After a lull caused by amalgamation, the Auckland Council is finally developing a sex industry policy to replace Auckland City's failed bylaw and create a level playing field across the region.
The draft policy supports a combination of planning and bylaw controls and "non-regulatory" approaches. Though it acknowledges most local boards want brothels out of residential areas, it stresses that regulations need to be enforceable. "There is a sense that the industry can move underground relatively easily and any regulation needs to be legitimate and have the ability to be enforced."

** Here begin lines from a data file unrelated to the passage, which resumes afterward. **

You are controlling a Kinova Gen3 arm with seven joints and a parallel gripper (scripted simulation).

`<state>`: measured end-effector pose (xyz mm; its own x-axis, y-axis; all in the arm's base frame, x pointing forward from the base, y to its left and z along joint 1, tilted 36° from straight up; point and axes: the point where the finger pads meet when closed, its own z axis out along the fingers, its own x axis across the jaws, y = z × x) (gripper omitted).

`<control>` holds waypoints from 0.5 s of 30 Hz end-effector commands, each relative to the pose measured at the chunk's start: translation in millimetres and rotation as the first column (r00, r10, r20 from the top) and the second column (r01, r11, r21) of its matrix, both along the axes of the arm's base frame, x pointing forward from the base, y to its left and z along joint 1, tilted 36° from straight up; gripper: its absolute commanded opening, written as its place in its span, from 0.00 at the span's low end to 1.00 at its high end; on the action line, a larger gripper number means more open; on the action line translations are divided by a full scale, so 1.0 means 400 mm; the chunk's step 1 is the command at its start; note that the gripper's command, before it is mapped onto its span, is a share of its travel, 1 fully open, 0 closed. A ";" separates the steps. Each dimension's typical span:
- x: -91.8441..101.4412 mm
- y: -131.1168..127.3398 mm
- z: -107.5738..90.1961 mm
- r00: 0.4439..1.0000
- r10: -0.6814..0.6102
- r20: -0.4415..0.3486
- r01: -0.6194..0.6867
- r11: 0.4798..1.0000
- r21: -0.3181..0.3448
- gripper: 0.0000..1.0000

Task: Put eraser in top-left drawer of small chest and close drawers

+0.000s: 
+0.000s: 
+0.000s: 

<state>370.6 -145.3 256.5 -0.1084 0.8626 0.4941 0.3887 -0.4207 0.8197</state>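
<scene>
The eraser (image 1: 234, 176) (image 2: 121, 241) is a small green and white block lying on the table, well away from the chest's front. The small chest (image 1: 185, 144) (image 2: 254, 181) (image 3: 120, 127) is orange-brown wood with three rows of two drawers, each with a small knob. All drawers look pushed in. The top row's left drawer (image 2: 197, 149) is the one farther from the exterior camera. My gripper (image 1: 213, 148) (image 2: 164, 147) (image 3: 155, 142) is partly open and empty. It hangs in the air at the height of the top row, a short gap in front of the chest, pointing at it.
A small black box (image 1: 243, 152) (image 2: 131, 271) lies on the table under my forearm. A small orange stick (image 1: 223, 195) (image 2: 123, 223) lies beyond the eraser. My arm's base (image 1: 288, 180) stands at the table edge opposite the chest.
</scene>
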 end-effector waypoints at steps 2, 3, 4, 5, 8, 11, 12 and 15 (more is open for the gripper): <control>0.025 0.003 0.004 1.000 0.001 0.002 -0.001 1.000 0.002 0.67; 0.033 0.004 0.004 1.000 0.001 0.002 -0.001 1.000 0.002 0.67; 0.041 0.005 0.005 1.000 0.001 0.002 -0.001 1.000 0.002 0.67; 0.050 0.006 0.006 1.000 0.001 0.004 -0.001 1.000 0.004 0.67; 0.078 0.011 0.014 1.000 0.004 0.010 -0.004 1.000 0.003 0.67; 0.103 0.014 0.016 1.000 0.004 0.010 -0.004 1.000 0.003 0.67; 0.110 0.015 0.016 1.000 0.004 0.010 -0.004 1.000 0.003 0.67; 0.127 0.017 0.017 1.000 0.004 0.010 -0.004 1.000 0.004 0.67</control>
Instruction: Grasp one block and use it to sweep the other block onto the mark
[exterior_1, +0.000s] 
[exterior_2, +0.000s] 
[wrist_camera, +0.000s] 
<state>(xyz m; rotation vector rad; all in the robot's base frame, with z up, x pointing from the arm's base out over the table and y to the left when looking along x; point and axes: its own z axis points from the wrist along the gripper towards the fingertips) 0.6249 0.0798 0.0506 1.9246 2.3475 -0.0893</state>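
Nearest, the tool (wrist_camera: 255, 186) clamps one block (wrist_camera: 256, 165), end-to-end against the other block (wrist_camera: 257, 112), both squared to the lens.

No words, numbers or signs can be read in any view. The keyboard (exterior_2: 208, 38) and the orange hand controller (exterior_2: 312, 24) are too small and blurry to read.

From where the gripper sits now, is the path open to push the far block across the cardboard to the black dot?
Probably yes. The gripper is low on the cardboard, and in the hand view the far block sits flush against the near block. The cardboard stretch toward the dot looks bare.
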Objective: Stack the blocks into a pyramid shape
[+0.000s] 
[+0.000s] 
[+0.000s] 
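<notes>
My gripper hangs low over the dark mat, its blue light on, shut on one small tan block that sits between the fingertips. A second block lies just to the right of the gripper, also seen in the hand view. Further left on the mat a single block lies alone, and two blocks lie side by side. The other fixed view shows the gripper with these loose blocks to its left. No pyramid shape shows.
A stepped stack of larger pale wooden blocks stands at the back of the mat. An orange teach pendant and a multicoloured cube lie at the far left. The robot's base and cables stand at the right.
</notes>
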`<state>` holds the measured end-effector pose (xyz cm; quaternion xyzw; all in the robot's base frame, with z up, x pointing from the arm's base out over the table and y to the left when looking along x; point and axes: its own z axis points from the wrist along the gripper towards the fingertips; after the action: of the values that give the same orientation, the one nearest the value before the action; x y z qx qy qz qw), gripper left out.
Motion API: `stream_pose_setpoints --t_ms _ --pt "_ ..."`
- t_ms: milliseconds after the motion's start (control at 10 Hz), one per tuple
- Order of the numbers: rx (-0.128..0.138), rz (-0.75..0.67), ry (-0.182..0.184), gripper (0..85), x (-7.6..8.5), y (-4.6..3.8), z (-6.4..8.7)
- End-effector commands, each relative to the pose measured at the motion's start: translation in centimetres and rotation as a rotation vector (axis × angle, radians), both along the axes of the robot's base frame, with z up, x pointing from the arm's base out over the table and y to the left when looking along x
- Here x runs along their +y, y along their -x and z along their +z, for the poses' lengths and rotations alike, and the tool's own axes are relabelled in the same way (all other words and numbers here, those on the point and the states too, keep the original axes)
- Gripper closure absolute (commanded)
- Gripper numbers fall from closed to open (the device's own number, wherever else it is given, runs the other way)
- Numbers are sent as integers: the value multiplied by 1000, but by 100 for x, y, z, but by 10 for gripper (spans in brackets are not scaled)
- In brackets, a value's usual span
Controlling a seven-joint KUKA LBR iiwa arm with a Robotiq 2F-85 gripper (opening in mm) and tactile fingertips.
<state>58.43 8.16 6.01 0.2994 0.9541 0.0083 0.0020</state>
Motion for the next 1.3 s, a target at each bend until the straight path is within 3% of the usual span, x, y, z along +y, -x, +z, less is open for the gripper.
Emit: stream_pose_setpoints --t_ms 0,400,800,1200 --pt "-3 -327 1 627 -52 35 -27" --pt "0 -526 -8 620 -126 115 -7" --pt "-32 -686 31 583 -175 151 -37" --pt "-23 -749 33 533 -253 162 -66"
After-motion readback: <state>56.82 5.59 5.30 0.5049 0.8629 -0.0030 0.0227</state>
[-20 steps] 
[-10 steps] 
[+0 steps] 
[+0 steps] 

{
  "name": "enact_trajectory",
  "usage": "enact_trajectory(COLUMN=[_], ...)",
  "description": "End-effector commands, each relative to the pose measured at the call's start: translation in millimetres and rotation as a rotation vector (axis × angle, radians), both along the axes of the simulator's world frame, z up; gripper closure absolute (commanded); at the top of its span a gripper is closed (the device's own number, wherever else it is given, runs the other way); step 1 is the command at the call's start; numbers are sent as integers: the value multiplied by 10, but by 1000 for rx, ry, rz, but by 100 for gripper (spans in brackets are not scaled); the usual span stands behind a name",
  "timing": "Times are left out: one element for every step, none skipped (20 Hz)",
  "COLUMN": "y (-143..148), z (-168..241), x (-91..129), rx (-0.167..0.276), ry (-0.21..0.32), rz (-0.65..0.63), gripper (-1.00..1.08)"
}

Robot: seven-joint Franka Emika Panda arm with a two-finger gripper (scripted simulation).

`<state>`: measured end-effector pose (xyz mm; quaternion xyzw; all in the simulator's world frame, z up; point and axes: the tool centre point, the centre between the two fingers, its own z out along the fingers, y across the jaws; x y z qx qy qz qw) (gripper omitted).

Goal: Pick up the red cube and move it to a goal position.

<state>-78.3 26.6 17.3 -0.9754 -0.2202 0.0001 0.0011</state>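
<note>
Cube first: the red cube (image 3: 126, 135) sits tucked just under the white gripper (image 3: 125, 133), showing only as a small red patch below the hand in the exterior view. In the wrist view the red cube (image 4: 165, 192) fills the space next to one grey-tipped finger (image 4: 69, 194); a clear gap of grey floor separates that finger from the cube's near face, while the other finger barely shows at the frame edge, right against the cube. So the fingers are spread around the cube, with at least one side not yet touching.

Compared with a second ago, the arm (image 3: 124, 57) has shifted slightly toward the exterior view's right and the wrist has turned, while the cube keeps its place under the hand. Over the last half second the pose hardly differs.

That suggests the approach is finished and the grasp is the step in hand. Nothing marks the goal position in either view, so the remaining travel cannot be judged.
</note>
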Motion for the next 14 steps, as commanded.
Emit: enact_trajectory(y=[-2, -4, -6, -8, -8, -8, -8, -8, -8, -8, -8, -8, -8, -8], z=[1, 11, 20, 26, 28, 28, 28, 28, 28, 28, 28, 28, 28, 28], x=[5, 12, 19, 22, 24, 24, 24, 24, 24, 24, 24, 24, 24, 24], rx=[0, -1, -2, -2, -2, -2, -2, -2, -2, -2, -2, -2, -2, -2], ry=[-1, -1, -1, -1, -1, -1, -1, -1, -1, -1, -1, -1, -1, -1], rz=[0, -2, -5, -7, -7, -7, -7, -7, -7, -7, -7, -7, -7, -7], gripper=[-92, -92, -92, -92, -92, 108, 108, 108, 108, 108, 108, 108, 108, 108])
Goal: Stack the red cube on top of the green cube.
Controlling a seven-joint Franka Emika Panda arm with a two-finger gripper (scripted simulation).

The council has also "picked up" a local bill drafted by the Manukau City Council which, if passed by Parliament, will give it more power to restrict the location of street workers.
The Christchurch City Council is looking at supporting the bill, which could then go national. But one critic, Victoria University senior law lecturer Dean Knight, maintains the legislation is unnecessary.
Councils can use existing powers to regulate trading in public places, protect the public from nuisance and minimise the potential for offensive behaviour in public places, Knight says. "Moral outrage isn't a good enough reason to try to chase prostitutes out of town - forcing the sex trade underground has its own adverse effects."